In a mutual fund, the costs incurred in buying and selling the invested assets are to be paid out of the trust assets. In other words, when an investment trust is canceled, the costs necessary to cash out part of the trust assets will be borne by the current fund holders, not by the investor who requested the cancellation. It’s going to be.

Therefore, the system of the amount of trust assets retained was established so that those who leave the investment trust should bear the cost of canceling the investment trust.

The amount of trust property retained is
Useful system

The amount held in trust is not received by the selling financial institution. The amount collected from the former investor who canceled the investment trust is left in the trust property of the investment trust.

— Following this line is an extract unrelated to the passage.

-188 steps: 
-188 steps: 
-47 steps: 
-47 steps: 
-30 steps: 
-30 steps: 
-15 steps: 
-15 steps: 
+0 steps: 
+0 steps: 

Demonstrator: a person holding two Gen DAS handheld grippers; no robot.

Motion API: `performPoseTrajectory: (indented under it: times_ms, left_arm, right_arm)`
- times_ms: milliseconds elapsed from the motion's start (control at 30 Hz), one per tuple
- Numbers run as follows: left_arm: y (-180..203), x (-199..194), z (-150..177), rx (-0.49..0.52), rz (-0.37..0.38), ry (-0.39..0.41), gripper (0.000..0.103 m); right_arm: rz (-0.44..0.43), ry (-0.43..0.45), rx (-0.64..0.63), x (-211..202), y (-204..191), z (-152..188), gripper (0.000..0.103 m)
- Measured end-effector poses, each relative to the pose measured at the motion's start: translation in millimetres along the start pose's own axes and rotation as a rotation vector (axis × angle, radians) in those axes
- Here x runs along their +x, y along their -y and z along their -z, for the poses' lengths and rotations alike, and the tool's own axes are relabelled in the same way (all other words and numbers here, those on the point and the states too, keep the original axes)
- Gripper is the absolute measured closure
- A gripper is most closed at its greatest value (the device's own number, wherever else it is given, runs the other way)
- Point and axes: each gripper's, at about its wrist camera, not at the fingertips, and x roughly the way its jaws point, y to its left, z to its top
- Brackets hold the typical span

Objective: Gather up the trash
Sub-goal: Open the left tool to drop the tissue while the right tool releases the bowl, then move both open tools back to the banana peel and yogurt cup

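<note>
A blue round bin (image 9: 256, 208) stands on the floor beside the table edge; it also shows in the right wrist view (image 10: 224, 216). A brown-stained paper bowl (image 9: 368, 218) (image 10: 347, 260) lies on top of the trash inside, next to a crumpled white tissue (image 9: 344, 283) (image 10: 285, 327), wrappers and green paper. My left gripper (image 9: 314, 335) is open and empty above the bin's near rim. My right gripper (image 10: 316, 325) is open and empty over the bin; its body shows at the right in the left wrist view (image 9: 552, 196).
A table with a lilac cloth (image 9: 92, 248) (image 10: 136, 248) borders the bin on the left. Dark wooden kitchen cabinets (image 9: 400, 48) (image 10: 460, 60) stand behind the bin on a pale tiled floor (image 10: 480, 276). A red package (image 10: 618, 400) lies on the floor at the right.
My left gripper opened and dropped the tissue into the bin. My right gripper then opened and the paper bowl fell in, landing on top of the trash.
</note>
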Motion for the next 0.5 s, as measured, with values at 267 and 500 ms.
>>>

So, of course, you will pay when you cancel the investment trust, but while you own the investment trust, you will also receive benefits from other people canceling the investment trust, so it doesn’t matter if it is advantageous or disadvantageous. No, you could call it a neutral factor.

Nonetheless, from a superficial perspective, it seems to be true that investors feel that investment trusts are like “costs,” and this is acting as a force to curb the easy redemption of investment trusts.

The rate of the amount retained in trust is usually extremely low, around 0.1% to 0.3%, but this is probably because no one wants to bear the burden once they become aware of its existence. Some investment trusts have 0% of the trust property retained.

Therefore, it can be said that this represents the philosophy or stance of the investment trust management company that manages investment trusts toward investors and investment trusts.

 The amount of trust property retained is shared by both parties, and is rather a useful mechanism for promoting long-term holding.That’s what I think.

Haruhiro Nakano

Chairman and CEO of Saison Asset Management
Vice Chairman, The Investment Trusts Association, Japan; Director, The Saison Foundation
Graduated from Meiji University School of Commerce in 1987 and joined Credit Saison. In 2006, he founded Saison Asset Management. Current position since June 2020. Propose long-term investment to steadily increase assets. He has managed two internationally distributed investment trusts for over 15 years and supports the long-term asset formation of individuals. He has won the “R&I Fund Award” Grand Prize for objective quantitative evaluation for 9 consecutive years. The number of accounts opened by 160,000 people exceeded 500 billion yen in assets under custody.
in major publications“Select the latest investment trust from these 9”“Buy an investment trust like this”(above, Diamond Co.) and many others.